Scripps 4Q Local Media Revenue Climbs 39%

The boost to $281 million was attributed to political advertising revenue of $82 million plus $77.9 million in retrans money. Local Media profit was $98.7 million, compared to $45.4 million in the year-ago quarter.

The E.W. Scripps Co. this morning reported fourth quarter revenue from its Local Media division (its TV stations and local brands on all platforms) of $281 million, up 39% from the prior-year quarter.

Local Media broadcast time sales were up 51%, driven by political advertising revenue of $82 million.
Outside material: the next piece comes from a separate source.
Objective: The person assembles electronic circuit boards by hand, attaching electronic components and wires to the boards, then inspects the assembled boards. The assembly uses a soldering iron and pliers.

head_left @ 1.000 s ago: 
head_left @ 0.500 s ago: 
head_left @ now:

The political ad revenue caused some displacement of core advertising, contributing to its decline of 8.4%.

Retransmission revenue increased 23% to $77.9 million. The increase in retransmission revenues was due to contract renewals covering approximately 5 million subscribers as well as regular annual contractual rate increases.

Local Media segment expenses increased 16.4% to $183 million, primarily driven by increases in programming fees tied to network affiliation agreements and an $8.9 million non-cash write-off of its Pickler & Ben syndicated show.

Fourth quarter Local Media profit was $98.7 million, compared to $45.4 million in the year-ago quarter.

The company’s National Media division reported 4Q revenue of $85.5 million, up from $57.9 million in the prior-year period.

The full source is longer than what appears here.